_Task brief:_ The entries that follow should be duplicated in full, without a single alteration.

[Start of section]

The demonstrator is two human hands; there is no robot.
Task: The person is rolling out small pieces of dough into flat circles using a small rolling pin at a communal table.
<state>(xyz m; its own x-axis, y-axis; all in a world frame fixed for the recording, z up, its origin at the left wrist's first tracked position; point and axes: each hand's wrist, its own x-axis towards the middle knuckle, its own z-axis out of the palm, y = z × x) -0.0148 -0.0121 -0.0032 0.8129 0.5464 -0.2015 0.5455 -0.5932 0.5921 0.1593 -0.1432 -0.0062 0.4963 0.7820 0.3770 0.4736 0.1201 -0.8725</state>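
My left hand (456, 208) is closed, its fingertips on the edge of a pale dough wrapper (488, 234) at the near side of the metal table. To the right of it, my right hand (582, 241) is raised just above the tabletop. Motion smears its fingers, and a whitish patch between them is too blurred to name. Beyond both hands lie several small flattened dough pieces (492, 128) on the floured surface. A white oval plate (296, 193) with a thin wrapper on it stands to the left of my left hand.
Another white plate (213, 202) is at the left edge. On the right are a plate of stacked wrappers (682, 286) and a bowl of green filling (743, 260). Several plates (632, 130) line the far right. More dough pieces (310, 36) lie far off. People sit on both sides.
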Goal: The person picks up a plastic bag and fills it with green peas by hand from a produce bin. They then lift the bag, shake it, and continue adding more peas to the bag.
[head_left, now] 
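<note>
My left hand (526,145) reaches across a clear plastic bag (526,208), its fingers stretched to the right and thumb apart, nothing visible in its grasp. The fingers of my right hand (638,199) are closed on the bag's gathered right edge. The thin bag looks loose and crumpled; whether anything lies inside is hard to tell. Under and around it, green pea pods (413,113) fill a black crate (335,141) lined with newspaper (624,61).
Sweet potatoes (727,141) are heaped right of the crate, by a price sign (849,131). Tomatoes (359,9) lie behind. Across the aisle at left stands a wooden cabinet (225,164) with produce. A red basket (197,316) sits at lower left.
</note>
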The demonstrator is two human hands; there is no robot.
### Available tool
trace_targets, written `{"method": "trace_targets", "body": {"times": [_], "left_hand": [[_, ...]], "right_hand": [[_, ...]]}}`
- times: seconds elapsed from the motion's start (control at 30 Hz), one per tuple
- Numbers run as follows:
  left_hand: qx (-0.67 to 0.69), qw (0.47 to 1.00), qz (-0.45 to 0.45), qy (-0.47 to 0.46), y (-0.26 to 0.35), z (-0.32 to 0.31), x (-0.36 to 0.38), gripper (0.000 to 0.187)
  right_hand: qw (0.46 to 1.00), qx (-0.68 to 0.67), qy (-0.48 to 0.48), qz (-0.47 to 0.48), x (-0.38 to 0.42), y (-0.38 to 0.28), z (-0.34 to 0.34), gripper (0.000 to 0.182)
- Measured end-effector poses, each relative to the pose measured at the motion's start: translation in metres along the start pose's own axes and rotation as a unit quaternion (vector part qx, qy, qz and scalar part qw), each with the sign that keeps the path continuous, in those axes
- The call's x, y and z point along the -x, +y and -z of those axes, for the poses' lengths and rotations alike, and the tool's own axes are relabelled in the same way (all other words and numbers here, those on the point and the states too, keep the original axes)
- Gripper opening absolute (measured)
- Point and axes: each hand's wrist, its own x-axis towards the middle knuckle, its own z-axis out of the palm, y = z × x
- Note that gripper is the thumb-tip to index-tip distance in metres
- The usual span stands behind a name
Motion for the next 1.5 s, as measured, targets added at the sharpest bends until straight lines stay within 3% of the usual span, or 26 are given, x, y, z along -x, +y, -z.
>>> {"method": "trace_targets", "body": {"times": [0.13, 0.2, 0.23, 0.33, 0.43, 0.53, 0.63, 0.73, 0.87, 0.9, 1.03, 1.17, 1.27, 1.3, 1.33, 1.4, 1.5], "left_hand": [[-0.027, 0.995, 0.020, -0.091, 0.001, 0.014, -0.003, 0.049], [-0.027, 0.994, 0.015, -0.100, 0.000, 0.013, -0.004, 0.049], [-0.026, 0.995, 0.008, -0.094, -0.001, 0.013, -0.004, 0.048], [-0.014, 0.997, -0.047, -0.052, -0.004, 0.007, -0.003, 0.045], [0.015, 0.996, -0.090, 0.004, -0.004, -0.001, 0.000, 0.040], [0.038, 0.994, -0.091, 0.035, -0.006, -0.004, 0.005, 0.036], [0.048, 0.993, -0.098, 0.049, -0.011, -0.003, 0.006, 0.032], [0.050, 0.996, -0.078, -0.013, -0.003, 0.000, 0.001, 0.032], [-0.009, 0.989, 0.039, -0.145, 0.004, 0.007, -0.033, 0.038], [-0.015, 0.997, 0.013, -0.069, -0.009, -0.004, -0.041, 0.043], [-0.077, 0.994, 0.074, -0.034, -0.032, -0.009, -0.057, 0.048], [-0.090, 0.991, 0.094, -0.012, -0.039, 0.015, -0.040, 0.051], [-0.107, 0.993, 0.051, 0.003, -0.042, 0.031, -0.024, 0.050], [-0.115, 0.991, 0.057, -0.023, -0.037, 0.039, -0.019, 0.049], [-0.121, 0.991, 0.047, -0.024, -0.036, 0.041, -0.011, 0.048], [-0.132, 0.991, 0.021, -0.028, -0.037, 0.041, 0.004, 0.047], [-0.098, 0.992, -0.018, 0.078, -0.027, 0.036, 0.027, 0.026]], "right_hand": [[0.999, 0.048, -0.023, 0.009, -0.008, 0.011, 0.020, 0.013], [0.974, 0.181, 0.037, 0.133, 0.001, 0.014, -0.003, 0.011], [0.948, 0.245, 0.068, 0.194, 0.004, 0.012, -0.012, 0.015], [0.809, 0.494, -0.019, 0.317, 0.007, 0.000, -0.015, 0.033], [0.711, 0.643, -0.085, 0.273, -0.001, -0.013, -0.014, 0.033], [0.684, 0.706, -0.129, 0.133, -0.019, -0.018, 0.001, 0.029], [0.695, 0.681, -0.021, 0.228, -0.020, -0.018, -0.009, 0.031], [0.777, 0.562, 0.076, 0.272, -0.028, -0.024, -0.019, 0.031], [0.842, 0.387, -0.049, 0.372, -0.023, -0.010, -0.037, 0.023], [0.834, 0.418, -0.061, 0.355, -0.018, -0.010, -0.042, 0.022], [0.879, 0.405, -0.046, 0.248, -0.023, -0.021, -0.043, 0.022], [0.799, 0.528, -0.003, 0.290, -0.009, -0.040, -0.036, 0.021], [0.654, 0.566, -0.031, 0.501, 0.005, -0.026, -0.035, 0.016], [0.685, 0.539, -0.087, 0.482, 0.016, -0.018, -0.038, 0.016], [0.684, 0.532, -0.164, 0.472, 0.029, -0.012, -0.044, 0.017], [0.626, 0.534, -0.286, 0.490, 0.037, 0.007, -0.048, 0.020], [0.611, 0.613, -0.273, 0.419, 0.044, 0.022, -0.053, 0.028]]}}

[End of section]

_Solved exercise:_
The demonstrator is two human hands; there is no robot.
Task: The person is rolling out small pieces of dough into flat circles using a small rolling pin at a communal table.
<state>(xyz m; its own x-axis, y-axis; all in a world frame fixed for the recording, z up, its origin at the left wrist's first tracked position; point and axes: each hand's wrist, its own x-axis towards the middle knuckle, its own z-axis out of the palm, y = z × x) -0.0148 -0.0121 -0.0032 0.8129 0.5464 -0.2015 0.5455 -0.5932 0.5921 0.1593 -0.1432 -0.0062 0.4963 0.7820 0.3770 0.4736 0.1201 -0.8725</state>
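My left hand (456, 208) is closed, its fingertips on the edge of a pale dough wrapper (488, 234) at the near side of the metal table. To the right of it, my right hand (582, 241) is raised just above the tabletop. Motion smears its fingers, and a whitish patch between them is too blurred to name. Beyond both hands lie several small flattened dough pieces (492, 128) on the floured surface. A white oval plate (296, 193) with a thin wrapper on it stands to the left of my left hand.
Another white plate (213, 202) is at the left edge. On the right are a plate of stacked wrappers (682, 286) and a bowl of green filling (743, 260). Several plates (632, 130) line the far right. More dough pieces (310, 36) lie far off. People sit on both sides.
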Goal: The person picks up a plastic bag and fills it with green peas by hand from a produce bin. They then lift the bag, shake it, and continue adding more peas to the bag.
[head_left, now] 
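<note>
My left hand (526,145) reaches across a clear plastic bag (526,208), its fingers stretched to the right and thumb apart, nothing visible in its grasp. The fingers of my right hand (638,199) are closed on the bag's gathered right edge. The thin bag looks loose and crumpled; whether anything lies inside is hard to tell. Under and around it, green pea pods (413,113) fill a black crate (335,141) lined with newspaper (624,61).
Sweet potatoes (727,141) are heaped right of the crate, by a price sign (849,131). Tomatoes (359,9) lie behind. Across the aisle at left stands a wooden cabinet (225,164) with produce. A red basket (197,316) sits at lower left.
</note>
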The demonstrator is two human hands; there is no robot.
### Available tool
trace_targets, written `{"method": "trace_targets", "body": {"times": [_], "left_hand": [[_, ...]], "right_hand": [[_, ...]]}}`
- times: seconds elapsed from the motion's start (control at 30 Hz), one per tuple
- Numbers run as follows:
  left_hand: qx (-0.67 to 0.69), qw (0.47 to 1.00), qz (-0.45 to 0.45), qy (-0.47 to 0.46), y (-0.26 to 0.35), z (-0.32 to 0.31), x (-0.36 to 0.38), gripper (0.000 to 0.187)
  right_hand: qw (0.46 to 1.00), qx (-0.68 to 0.67), qy (-0.48 to 0.48), qz (-0.47 to 0.48), x (-0.38 to 0.42), y (-0.38 to 0.28), z (-0.34 to 0.34), gripper (0.000 to 0.182)
- Measured end-effector poses, each relative to the pose measured at the motion's start: translation in metres along the start pose's own axes and rotation as a unit quaternion (vector part qx, qy, qz and scalar part qw), each with the sign that keeps the path continuous, in those axes
- The call's x, y and z point along the -x, +y and -z of those axes, for the poses' lengths and rotations alike, and the tool's own axes are relabelled in the same way (all other words and numbers here, those on the point and the states too, keep the original axes)
- Gripper opening absolute (measured)
- Point and axes: each hand's wrist, its own x-axis towards the middle knuckle, its own z-axis out of the palm, y = z × x
- Note that gripper is the thumb-tip to index-tip distance in metres
- The usual span stands behind a name
Motion for the next 1.5 s, as measured, targets added at the sharpest bends until straight lines stay within 3% of the usual span, or 26 are given, x, y, z along -x, +y, -z.
>>> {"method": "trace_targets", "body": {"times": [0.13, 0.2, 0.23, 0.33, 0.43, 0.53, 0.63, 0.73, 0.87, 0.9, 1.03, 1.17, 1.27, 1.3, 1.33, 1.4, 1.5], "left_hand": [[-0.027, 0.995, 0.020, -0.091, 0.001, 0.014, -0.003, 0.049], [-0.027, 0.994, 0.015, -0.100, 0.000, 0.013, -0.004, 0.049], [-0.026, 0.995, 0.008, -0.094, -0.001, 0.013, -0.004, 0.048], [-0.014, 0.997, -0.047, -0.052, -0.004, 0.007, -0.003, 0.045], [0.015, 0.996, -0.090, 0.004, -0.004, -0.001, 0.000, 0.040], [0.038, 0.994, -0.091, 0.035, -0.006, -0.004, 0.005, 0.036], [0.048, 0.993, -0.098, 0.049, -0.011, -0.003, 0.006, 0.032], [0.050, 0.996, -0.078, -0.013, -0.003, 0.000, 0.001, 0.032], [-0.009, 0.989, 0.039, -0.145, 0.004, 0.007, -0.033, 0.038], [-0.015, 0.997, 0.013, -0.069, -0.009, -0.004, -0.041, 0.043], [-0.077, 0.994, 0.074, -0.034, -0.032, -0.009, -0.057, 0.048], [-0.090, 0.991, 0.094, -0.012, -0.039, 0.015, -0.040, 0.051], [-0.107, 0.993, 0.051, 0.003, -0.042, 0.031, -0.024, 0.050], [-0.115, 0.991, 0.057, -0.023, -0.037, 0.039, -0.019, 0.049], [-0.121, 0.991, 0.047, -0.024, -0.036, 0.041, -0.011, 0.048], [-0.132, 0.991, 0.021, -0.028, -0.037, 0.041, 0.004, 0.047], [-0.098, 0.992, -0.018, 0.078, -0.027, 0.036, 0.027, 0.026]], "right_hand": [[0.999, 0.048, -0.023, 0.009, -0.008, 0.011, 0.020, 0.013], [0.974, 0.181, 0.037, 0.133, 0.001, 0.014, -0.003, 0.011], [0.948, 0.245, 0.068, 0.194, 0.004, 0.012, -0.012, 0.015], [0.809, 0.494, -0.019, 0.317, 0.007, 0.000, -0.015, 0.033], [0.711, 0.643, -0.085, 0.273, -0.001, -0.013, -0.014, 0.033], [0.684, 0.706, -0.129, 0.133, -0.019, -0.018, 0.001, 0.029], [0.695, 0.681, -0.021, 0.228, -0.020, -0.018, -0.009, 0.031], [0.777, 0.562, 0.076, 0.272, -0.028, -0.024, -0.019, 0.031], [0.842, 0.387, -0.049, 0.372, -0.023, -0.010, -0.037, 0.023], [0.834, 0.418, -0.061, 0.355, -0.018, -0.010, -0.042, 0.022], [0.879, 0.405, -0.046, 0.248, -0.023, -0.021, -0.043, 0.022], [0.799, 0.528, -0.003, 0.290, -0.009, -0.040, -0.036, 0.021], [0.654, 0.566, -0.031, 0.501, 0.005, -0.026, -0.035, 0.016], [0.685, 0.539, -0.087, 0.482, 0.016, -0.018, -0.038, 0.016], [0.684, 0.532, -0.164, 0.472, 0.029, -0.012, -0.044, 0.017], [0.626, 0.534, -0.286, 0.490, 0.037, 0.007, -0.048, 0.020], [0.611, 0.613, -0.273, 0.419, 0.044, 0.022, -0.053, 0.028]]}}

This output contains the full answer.